» **EXERCISE GOAL**: The data below is to be output in full, unchanged.

+ + + + + + +

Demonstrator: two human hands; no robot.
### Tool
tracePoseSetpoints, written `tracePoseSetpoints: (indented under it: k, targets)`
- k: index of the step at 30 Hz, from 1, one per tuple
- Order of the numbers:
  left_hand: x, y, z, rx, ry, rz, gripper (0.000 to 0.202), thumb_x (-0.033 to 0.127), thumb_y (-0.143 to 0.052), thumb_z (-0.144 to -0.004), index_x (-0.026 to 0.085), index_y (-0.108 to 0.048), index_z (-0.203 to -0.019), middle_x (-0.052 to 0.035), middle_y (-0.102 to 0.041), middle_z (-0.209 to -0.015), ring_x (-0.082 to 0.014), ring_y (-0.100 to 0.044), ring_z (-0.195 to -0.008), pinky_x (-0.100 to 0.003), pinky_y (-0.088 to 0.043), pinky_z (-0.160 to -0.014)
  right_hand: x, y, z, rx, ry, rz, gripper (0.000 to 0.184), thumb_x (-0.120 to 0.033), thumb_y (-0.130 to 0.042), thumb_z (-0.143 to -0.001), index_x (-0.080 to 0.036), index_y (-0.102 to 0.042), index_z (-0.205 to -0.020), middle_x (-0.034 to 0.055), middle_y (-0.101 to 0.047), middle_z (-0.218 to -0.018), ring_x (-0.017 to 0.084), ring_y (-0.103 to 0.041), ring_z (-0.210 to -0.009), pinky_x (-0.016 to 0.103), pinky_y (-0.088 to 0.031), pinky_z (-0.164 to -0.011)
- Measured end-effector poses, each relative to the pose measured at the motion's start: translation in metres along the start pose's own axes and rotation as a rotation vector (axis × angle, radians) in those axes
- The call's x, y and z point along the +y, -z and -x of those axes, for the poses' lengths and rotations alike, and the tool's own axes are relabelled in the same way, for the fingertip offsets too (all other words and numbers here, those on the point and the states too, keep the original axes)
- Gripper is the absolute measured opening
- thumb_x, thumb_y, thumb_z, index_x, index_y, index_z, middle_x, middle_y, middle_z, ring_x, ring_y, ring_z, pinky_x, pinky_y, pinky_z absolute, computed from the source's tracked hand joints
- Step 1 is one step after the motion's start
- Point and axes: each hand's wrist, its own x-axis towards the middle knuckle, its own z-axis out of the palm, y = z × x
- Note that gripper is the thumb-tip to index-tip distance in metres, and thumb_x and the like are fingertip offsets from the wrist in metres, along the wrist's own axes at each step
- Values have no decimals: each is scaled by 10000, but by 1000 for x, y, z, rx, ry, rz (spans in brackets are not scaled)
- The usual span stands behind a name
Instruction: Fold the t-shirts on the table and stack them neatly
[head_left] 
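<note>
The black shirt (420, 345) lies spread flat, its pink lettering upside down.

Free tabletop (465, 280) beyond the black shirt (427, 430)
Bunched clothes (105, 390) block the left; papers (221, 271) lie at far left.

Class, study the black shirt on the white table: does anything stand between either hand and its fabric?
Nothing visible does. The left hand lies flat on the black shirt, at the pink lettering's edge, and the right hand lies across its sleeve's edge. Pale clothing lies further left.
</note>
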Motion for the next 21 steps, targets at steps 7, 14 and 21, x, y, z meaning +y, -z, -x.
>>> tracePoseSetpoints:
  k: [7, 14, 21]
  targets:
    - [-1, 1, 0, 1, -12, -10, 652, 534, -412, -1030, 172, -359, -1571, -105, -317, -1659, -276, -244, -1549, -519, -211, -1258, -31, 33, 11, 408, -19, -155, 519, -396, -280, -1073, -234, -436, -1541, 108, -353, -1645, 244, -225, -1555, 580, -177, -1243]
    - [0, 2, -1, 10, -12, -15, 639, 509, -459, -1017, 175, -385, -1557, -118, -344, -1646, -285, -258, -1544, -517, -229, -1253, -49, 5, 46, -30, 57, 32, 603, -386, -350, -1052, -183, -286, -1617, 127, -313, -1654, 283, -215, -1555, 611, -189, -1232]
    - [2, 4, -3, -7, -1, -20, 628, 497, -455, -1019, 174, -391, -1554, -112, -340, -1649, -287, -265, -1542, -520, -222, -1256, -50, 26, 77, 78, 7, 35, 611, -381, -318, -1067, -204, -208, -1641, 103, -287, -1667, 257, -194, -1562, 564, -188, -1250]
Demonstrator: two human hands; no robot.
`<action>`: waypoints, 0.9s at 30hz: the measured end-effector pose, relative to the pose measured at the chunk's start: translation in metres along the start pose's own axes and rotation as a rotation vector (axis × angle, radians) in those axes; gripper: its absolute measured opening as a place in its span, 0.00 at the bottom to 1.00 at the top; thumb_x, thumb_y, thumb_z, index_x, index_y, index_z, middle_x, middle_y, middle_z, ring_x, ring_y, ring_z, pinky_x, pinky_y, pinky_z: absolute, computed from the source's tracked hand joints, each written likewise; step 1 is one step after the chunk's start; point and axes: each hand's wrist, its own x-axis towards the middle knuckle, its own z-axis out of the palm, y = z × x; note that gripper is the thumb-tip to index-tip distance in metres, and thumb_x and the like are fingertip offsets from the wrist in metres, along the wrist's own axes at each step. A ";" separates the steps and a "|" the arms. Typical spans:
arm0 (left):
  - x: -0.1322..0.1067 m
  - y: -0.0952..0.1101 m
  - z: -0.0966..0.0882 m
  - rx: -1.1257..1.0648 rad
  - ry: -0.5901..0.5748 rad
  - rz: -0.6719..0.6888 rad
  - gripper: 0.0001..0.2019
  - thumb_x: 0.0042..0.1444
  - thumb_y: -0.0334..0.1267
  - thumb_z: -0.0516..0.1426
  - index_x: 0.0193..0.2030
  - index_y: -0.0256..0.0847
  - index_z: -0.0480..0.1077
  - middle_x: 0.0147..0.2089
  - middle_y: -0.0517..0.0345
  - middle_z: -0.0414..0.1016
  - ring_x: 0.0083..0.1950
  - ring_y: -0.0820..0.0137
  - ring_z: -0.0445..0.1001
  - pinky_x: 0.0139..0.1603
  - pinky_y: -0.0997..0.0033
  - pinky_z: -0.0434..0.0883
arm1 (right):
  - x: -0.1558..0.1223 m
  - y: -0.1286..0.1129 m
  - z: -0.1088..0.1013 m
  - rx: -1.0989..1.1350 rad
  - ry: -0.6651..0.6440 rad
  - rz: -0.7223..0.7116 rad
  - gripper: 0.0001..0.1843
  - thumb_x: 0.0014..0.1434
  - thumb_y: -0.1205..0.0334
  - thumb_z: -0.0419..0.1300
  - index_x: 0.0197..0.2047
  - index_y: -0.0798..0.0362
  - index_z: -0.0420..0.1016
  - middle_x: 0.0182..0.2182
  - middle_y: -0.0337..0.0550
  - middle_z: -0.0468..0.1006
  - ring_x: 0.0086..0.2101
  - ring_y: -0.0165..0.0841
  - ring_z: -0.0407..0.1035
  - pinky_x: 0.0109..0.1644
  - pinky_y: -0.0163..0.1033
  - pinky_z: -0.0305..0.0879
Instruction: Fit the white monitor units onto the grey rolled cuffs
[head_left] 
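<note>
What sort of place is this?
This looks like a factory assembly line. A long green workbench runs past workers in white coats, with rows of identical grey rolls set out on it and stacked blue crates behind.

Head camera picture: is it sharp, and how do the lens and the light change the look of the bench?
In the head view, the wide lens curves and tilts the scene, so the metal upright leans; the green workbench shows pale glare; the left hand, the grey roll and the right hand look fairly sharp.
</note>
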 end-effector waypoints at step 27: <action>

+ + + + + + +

» **RESPONSE**:
Demonstrator: two human hands; no robot.
### Tool
tracePoseSetpoints, written `tracePoseSetpoints: (indented under it: k, targets)`
- k: index of the step at 30 Hz, from 1, one per tuple
- Order of the numbers:
  left_hand: x, y, z, rx, ry, rz, gripper (0.000 to 0.202), thumb_x (-0.033 to 0.127), thumb_y (-0.143 to 0.052), thumb_z (-0.144 to -0.004), index_x (-0.026 to 0.085), index_y (-0.108 to 0.048), index_z (-0.203 to -0.019), middle_x (-0.052 to 0.035), middle_y (-0.102 to 0.041), middle_z (-0.209 to -0.015), ring_x (-0.082 to 0.014), ring_y (-0.100 to 0.044), ring_z (-0.195 to -0.008), pinky_x (-0.100 to 0.003), pinky_y (-0.088 to 0.043), pinky_z (-0.160 to -0.014)
  right_hand: x, y, z, rx, ry, rz, gripper (0.000 to 0.184), thumb_x (-0.120 to 0.033), thumb_y (-0.130 to 0.042), thumb_z (-0.143 to -0.001), index_x (-0.080 to 0.036), index_y (-0.102 to 0.042), index_z (-0.205 to -0.020), middle_x (-0.034 to 0.055), middle_y (-0.101 to 0.047), middle_z (-0.218 to -0.018), ring_x (-0.017 to 0.084), ring_y (-0.103 to 0.041), ring_z (-0.210 to -0.009), pinky_x (-0.016 to 0.103), pinky_y (-0.088 to 0.031), pinky_z (-0.164 to -0.011)
- Measured end-effector poses, each relative to the pose measured at the motion's start: translation in metres along the start pose's own axes and rotation as a rotation vector (axis × angle, radians) in those axes
- The call's x, y and z point along the +y, -z and -x of those axes, for the poses' lengths and rotations alike, and the tool's own axes are relabelled in the same way, for the fingertip offsets too (all other words and numbers here, those on the point and the states too, keep the original axes)
- Gripper is the absolute measured opening
- thumb_x, thumb_y, thumb_z, index_x, index_y, index_z, middle_x, middle_y, middle_z, ring_x, ring_y, ring_z, pinky_x, pinky_y, pinky_z absolute, computed from the source's tracked hand joints
- Step 1 is one step after the motion's start
- Point and axes: each hand's wrist, its own x-axis towards the middle knuckle, its own z-axis out of the palm, y = z × x
- Note that gripper is the thumb-tip to index-tip distance in metres, and thumb_x and the like are fingertip offsets from the wrist in metres, along the wrist's own axes at each step
- Values have no decimals: each is scaled by 10000, but by 1000 for x, y, z, rx, ry, rz (spans in brackets are not scaled)
- The usual span stands behind a name
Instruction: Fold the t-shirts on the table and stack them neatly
[head_left] 
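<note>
The black shirt (420, 345) lies spread flat, its pink lettering upside down.

Free tabletop (465, 280) beyond the black shirt (427, 430)
Bunched clothes (105, 390) block the left; papers (221, 271) lie at far left.

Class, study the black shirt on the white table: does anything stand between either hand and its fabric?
Nothing visible does. The left hand lies flat on the black shirt, at the pink lettering's edge, and the right hand lies across its sleeve's edge. Pale clothing lies further left.
</note>
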Motion for the next 21 steps, targets at steps 7, 14 and 21, x, y, z meaning +y, -z, -x.
>>> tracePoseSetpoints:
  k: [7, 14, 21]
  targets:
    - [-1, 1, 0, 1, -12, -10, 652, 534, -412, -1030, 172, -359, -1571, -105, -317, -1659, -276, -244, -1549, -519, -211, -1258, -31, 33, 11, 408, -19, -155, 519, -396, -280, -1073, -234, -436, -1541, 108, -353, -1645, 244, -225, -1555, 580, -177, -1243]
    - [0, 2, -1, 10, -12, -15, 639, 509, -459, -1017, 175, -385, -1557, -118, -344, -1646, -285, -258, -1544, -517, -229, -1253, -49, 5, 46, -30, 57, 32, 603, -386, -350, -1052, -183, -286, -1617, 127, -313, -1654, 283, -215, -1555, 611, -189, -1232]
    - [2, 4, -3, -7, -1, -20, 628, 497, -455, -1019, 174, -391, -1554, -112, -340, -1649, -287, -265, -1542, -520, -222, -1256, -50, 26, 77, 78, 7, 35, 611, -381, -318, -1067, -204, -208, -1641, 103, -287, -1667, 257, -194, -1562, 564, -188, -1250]
Demonstrator: two human hands; no robot.
`<action>`: waypoints, 0.9s at 30hz: the measured end-effector pose, relative to the pose measured at the chunk's start: translation in metres along the start pose's own axes and rotation as a rotation vector (axis × angle, radians) in those axes; gripper: its absolute measured opening as a place in its span, 0.00 at the bottom to 1.00 at the top; thumb_x, thumb_y, thumb_z, index_x, index_y, index_z, middle_x, middle_y, middle_z, ring_x, ring_y, ring_z, pinky_x, pinky_y, pinky_z: absolute, computed from the source's tracked hand joints, each written likewise; step 1 is one step after the chunk's start; point and axes: each hand's wrist, its own x-axis towards the middle knuckle, its own z-axis out of the palm, y = z × x; note that gripper is the thumb-tip to index-tip distance in metres, and thumb_x and the like are fingertip offsets from the wrist in metres, along the wrist's own axes at each step. A ";" separates the steps and a "|" the arms. Typical spans:
arm0 (left):
  - x: -0.1322..0.1067 m
  - y: -0.0952..0.1101 m
  - z: -0.0966..0.0882 m
  - rx: -1.1257..1.0648 rad
  - ry: -0.5901..0.5748 rad
  - rz: -0.6719..0.6888 rad
  - gripper: 0.0001..0.2019
  - thumb_x: 0.0042..0.1444
  - thumb_y: -0.0334..0.1267
  - thumb_z: -0.0516..0.1426
  - index_x: 0.0193..0.2030
  - index_y: -0.0256..0.0847
  - index_z: -0.0480..0.1077
  - middle_x: 0.0147..0.2089
  - middle_y: -0.0517..0.0345
  - middle_z: -0.0414..0.1016
  - ring_x: 0.0083..0.1950
  - ring_y: -0.0820..0.0137
  - ring_z: -0.0445..0.1001
  - pinky_x: 0.0139..0.1603
  - pinky_y: -0.0997..0.0033
  - pinky_z: -0.0434..0.0883
arm1 (right):
  - x: -0.1558..0.1223 m
  - y: -0.1286..0.1129 m
  - z: -0.1088..0.1013 m
  - rx: -1.0989..1.1350 rad
  - ry: -0.6651..0.6440 rad
  - rz: -0.7223..0.7116 rad
  - gripper: 0.0001..0.1843
  - thumb_x: 0.0014..0.1434
  - thumb_y: -0.1205..0.0334
  - thumb_z: -0.0419..0.1300
  - index_x: 0.0197..0.2047
  - index_y: -0.0798..0.0362
  - index_z: -0.0420..0.1016
  - middle_x: 0.0182..0.2182
  - middle_y: -0.0337..0.0550
  - middle_z: -0.0468..0.1006
  - ring_x: 0.0086..0.2101
  - ring_y: -0.0165..0.0841
  - ring_z: -0.0407..0.1035
  - pinky_x: 0.0109..0.1644
  - pinky_y: -0.0163..0.1033
  - pinky_z: -0.0305..0.0879
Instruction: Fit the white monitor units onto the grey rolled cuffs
[head_left] 
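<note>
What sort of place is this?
This looks like a factory assembly line. A long green workbench runs past workers in white coats, with rows of identical grey rolls set out on it and stacked blue crates behind.

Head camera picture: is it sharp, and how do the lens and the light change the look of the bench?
In the head view, the wide lens curves and tilts the scene, so the metal upright leans; the green workbench shows pale glare; the left hand, the grey roll and the right hand look fairly sharp.
</note>
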 end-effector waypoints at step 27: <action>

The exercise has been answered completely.